Your instructions :: Transcribe only the lines between the first line of the records and the line containing "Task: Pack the", inclusive, exactly as written.

Input ::

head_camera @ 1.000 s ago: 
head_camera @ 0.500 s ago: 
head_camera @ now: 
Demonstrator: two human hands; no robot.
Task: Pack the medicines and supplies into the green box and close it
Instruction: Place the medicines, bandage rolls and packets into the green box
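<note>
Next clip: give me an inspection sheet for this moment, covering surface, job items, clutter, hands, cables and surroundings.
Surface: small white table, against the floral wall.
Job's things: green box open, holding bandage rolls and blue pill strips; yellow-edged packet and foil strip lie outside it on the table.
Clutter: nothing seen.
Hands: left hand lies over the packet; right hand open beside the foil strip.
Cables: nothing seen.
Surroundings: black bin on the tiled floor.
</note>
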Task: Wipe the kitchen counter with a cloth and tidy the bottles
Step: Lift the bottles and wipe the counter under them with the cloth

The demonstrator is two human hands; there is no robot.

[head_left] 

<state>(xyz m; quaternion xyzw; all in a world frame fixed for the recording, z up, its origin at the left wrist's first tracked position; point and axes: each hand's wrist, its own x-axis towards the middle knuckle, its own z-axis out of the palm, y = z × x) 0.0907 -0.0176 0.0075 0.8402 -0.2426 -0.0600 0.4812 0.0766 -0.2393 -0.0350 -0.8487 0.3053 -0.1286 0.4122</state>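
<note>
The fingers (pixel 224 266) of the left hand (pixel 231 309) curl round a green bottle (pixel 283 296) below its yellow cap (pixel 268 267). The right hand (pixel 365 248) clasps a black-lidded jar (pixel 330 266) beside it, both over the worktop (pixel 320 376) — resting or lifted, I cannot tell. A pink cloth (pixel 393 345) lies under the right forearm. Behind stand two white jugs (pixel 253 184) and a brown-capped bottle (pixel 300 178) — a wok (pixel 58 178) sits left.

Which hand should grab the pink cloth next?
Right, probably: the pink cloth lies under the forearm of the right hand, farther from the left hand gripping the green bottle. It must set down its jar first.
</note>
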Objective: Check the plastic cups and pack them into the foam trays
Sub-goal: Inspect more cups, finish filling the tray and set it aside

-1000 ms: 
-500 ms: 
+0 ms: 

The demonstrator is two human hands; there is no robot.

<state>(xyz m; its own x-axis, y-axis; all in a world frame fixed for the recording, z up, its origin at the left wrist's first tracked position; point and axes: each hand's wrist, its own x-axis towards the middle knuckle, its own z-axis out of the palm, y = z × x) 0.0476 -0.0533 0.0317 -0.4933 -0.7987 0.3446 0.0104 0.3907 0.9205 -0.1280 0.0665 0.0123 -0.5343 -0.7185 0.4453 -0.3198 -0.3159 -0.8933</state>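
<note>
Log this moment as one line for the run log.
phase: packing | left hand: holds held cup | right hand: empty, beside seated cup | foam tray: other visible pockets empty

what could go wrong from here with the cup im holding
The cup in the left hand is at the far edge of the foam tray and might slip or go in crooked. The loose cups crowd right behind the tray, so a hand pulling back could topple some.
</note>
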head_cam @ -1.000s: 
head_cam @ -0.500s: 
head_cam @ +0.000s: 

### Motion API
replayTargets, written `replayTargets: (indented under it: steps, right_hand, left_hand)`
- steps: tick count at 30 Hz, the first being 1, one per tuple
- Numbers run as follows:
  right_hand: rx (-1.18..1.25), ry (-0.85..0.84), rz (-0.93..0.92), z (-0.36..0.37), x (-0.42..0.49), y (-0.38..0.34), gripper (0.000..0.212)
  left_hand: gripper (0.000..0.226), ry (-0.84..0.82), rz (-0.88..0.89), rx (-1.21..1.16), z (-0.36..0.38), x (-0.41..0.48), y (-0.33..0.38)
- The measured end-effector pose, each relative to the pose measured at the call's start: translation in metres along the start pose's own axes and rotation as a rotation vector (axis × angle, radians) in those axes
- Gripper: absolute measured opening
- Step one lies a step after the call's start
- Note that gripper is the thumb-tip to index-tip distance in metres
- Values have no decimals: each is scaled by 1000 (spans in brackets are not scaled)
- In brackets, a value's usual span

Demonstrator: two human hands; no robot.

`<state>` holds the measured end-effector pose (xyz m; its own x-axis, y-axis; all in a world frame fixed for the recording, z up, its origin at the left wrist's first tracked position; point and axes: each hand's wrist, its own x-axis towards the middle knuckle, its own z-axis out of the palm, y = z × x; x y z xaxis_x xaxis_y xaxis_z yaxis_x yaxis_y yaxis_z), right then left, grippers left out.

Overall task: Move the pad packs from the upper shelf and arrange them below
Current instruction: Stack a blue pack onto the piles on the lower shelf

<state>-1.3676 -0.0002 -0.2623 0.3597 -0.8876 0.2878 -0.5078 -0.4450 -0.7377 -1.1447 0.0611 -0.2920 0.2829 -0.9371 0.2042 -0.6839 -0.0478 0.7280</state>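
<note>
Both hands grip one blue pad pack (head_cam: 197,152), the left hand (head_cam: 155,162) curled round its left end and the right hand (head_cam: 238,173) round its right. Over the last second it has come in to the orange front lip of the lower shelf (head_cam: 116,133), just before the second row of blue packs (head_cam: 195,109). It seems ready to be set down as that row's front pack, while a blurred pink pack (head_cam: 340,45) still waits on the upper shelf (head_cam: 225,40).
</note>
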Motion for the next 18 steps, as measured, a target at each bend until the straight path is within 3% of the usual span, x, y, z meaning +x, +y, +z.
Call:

Exercise answer ::
head_camera @ 1.000 s ago: 
head_camera @ 0.500 s ago: 
head_camera @ now: 
Demonstrator: two human hands; no robot.
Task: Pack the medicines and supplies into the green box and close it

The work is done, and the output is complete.